We estimate CTM and STM by the variational expectation-maximization algorithm implemented in the R package stm (Roberts et al. 2019). Each iteration of this algorithm consists of two steps. The expectation step updates the topic proportions \(\theta _{ki}\) of each basket and topic assignments to visited sites. The maximization step serves to estimate parameters \(\phi \), \(\Sigma \) and in the case of the STM \(\gamma \).

2.3 Replicated Softmax model

The RSM associates observed browsing behavior with a combination of binary hidden variables. Consider the example of a person looking for both tablets and mobile phones which the RSM reflects by a hidden variable A. However, for several weeks she looks only for mobile phones (tablets). The RSM reproduces this focus by another hidden variable B, which is negatively related to visits of sites that offer tablets (mobile phones). Finally, for a few weeks this person visits only sites with products other than tablets and mobile phones. The RSM generates such a browsing behavior by combining hidden variable A with both hidden variables B and C.

Our following description is based on Salakhutdinov and Hinton (2009). For the RSM the probability of the i-th browsing basket \(P({\mathbf {V}}_i) \) can be written using energy function \(F({\mathbf {V}}_i,{\mathbf {h}}_i)\) and partition function \(Z_i\):

$$\begin{aligned} P({\mathbf {V}}_i)= & {} \frac{1}{Z_i} \sum _{\mathbf {h_i}} \exp (-F({\mathbf {V}}_i,{\mathbf {h}}_i)) \quad \text{ with } \quad Z_i = \sum _{V_i} \sum _{\mathbf {h_i}} \exp (-F({\mathbf {V}}_i,{\mathbf {h}}_i)) \nonumber \\ F({\mathbf {V}}_i,{\mathbf {h}}_i)= & {} - S_i \sum _{k=1}^{K} a_k h_{ik} - \sum _{j=1}^{J} b_j y_{ij} -\sum _{k=1}^K \sum _{j=1}^{J} W_{kj} h_{ik} y_{ij} \end{aligned}$$
(3)

\({\mathbf {h}}_i\) is a vector of K binary hidden variables. \(b_j\) and \(a_k\) are constants for website j and hidden variable k, respectively. \(y_{ij}\) is defined as count of visits to website j, i.e., \(y_{ij} =\sum _{s=1}^{S_i} v_{ijs}\).\(W_{kj}\) links hidden variable \(h_{ik}\) to the count of visits to website \(y_{ij}\) in brwosing basket i.

Please note that the weights \(W_{kj}\) that relate a hidden variable to website visits can be positive or negative. This property distinguishes the RSM from LDA for which the importances of websites for topics are restricted to be positive. The fact that it allows negative weights makes the RSM more flexible than LDA even for a similar number of parameters.

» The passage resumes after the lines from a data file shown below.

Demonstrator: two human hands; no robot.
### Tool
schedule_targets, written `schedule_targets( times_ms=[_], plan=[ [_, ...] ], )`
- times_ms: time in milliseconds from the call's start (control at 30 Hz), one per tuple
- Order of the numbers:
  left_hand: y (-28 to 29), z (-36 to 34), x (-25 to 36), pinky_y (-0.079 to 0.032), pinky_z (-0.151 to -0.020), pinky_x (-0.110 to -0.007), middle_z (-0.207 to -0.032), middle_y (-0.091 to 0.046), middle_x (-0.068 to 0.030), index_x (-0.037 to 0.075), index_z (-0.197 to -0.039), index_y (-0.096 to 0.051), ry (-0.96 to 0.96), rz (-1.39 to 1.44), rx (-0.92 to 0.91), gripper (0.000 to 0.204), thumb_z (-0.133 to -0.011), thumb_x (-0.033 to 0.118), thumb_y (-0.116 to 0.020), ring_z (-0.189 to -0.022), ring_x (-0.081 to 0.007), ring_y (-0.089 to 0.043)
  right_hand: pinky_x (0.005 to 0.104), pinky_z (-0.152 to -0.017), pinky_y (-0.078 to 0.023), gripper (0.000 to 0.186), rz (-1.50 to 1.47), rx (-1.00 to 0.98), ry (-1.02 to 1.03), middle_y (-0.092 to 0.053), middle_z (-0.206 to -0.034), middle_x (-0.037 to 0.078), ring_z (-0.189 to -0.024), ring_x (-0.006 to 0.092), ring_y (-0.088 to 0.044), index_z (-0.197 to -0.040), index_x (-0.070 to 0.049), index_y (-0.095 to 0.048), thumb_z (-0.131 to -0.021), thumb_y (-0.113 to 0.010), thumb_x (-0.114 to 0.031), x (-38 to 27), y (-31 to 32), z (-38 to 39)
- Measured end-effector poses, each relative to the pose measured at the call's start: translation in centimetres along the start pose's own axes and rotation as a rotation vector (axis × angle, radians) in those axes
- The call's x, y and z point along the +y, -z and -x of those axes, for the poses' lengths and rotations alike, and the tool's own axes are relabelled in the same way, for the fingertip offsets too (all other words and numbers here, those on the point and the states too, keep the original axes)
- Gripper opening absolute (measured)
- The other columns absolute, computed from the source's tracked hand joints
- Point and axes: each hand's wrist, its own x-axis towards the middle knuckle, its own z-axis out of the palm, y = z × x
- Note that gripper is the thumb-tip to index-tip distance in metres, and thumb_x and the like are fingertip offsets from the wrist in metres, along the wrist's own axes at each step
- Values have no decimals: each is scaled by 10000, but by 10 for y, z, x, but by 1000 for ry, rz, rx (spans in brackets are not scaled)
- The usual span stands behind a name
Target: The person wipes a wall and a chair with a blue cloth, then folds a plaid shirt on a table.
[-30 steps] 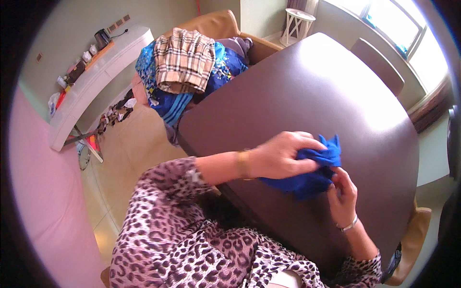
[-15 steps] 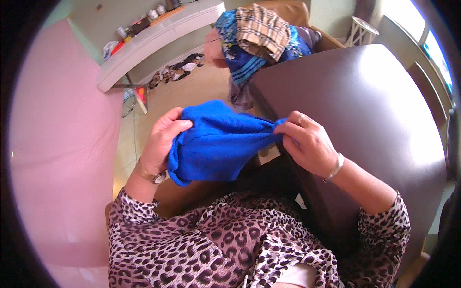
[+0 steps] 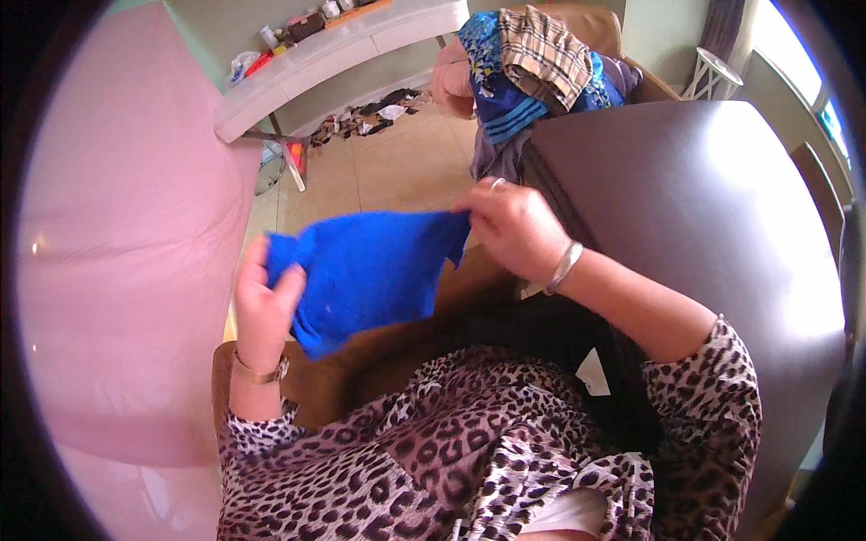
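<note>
Two bare hands, one blue cloth between them. Cloth is held up in the air, left of the one dark table, above floor and brown seat; not touching the tabletop. Left hand: thumb in front, fingers behind, closed on the cloth's left end. Right hand: thumb and fingers pinched together on its upper right corner. Cloth spans the gap, lower edge hanging free.

One ring on right hand, one bracelet on right wrist, one band on left wrist. One clothes heap past the table's far edge, one plaid piece on top; rest overlap, can't count. One white stool by the window. One pale shelf, several small items on it.
</note>
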Motion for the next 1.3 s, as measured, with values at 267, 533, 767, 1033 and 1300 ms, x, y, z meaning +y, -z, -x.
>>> schedule_targets(
  times_ms=[267, 533, 767, 1033, 1300],
  plan=[
    [-76, 24, -87, -423, -1038, -446, -1406, -462, -217, 23, -1407, -419, -446, -586, -514, 708, -825, 271, -738, -1283, -383, -474, 430, -779, -564, 159, 268, -486, -84, -658, -963, 215, -878, 360, -685, -903, -54, -699, -810, -577, -91, 19, -52, 30],
    [-132, 27, -179, -318, -1077, -548, -1485, -394, -208, 74, -1454, -410, -622, -953, -574, 769, -796, 330, -714, -1363, -383, -373, 420, -711, -564, 124, 262, -397, -15, -665, -898, 197, -808, 343, -684, -865, -52, -671, -785, -589, -96, 23, -33, 23],
    [-90, 3, -188, -417, -969, -518, -1366, -468, -219, 120, -1389, -493, -474, -772, -732, 847, -665, 450, -785, -1189, -401, -491, 436, -876, -503, 261, 341, 21, -145, -633, -1010, 192, -976, 381, -609, -1042, -20, -636, -796, -648, -105, 125, 30, -71],
    [-94, -11, -189, -468, -893, -521, -1284, -515, -212, 151, -1341, -535, -457, -648, -768, 848, -621, 487, -831, -1101, -405, -543, 576, -1124, -296, 843, 717, 31, -527, -215, -1567, 256, -1412, 457, -277, -1511, -179, -304, -804, -731, -352, 244, 34, -165],
    [-93, -15, -173, -462, -911, -515, -1286, -523, -210, 142, -1345, -537, -426, -660, -797, 830, -644, 488, -815, -1112, -393, -542, 425, -725, -543, 427, 346, 481, -572, -698, -843, 198, -769, 307, -695, -1278, -39, -574, -917, -603, -264, 326, 122, -169]
  ],
)
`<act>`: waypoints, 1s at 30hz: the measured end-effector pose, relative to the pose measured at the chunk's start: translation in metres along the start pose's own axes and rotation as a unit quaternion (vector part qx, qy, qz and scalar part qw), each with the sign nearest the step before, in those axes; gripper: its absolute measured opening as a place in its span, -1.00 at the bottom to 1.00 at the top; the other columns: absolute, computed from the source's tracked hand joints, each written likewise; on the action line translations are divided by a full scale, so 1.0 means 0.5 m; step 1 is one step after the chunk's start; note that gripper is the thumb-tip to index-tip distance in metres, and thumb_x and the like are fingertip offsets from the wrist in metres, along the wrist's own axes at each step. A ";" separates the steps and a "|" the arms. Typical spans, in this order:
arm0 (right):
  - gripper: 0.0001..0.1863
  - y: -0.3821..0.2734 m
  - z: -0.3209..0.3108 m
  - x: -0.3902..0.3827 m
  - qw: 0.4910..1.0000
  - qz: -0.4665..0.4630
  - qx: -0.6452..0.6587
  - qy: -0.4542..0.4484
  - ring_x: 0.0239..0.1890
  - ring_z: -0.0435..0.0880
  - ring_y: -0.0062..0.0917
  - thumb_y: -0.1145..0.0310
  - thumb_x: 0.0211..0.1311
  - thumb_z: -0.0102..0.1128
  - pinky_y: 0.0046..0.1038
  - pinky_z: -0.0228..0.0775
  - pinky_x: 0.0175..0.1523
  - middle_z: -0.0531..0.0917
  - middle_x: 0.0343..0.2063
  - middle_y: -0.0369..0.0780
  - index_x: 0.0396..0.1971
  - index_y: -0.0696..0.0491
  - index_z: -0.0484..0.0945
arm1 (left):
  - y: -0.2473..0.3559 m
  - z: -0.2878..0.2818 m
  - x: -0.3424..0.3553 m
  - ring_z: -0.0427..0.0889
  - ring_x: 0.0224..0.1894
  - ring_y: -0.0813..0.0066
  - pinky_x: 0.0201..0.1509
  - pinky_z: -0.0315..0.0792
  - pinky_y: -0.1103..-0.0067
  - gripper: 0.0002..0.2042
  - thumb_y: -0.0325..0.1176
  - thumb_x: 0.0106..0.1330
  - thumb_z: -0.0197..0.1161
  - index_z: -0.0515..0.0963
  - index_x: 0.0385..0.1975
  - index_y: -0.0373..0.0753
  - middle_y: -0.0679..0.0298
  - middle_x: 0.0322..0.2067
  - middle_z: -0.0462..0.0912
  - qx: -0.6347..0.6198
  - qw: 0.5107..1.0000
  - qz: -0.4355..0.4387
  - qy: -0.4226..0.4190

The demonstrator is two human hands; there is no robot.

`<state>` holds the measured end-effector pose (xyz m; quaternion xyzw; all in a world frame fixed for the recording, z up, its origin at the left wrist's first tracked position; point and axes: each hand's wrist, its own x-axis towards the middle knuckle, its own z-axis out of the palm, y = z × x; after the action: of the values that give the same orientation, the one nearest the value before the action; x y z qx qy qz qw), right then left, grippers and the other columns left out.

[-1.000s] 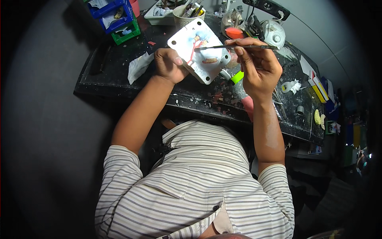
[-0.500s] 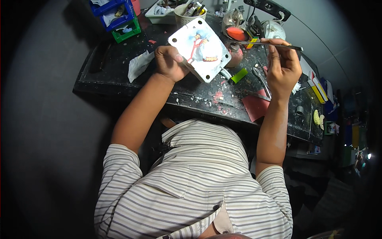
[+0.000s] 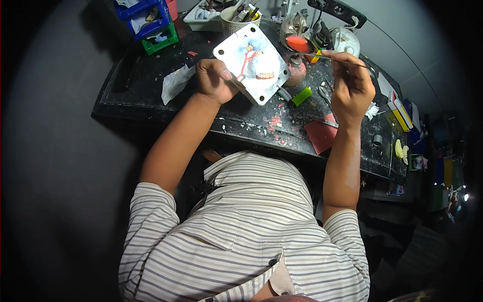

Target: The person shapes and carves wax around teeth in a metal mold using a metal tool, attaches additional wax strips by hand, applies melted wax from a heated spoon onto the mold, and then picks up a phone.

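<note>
My left hand [image 3: 216, 83] grips the lower left edge of a square white dental plate [image 3: 232, 46], tilted up over the bench. Dark holes mark its corners, and row-like teeth and red wax lie on its pale, brightly lit plaster face. My right hand [image 3: 353, 90] is closed around a thin metal wax spatula [image 3: 329, 58], held almost level. The spatula's far end is over the neck of a small pinkish spirit burner [image 3: 297, 76], just below a round dish of orange-red wax [image 3: 299, 44]. Whether a flame burns there, I cannot tell.
On the dark bench [image 3: 236, 126] lie a green-handled tool [image 3: 302, 96], a pink wax sheet [image 3: 321, 136], crumpled paper [image 3: 176, 85] and a grey ring [image 3: 377, 140]. Behind stand a cup of tools [image 3: 229, 17], blue and green bins [image 3: 160, 40] and a power strip [image 3: 342, 10].
My right hand has shifted slightly left, and the spatula now slopes more along its handle. The left hand and the plate stay almost in place.
</note>
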<state>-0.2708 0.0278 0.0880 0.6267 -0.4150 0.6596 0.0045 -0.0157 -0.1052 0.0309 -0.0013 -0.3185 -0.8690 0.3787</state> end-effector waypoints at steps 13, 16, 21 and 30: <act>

The conditional distributions of visits and hidden variables have the form of softmax (synonymous with multinomial logistic) and binary logistic functions, respectively:

$$\begin{aligned} P(v_{ijs}=1|{\mathbf {h}}_i)= & {} \frac{\exp \left(b_j + \sum _{k=1}^{K} W_{kj} h_{ik} \right)}{\sum _{j^{'}=1}^{J} \exp \left(b_{j^{'}} + \sum _{k=1}^{K} W_{kj^{'}} h_{ik} \right) } \end{aligned}$$
(4)
$$\begin{aligned} P(h_{ik}=1|{\mathbf {V}}_i)= & {} \frac{1}{1 + \exp \left(-\left(a_k + \sum _{s=1}^{S_i} \sum _{j=1}^{J} W_{kj} v_{ijs}\right) \right) } \end{aligned}$$
(5)

The model is called replicated softmax because softmax units have the same weights for each of the \(S_i\) visits. The number of parameters equals \(J + K + J K\) as parameters consist of constants for websites and hidden variables as well as weights \(W_{kj}\).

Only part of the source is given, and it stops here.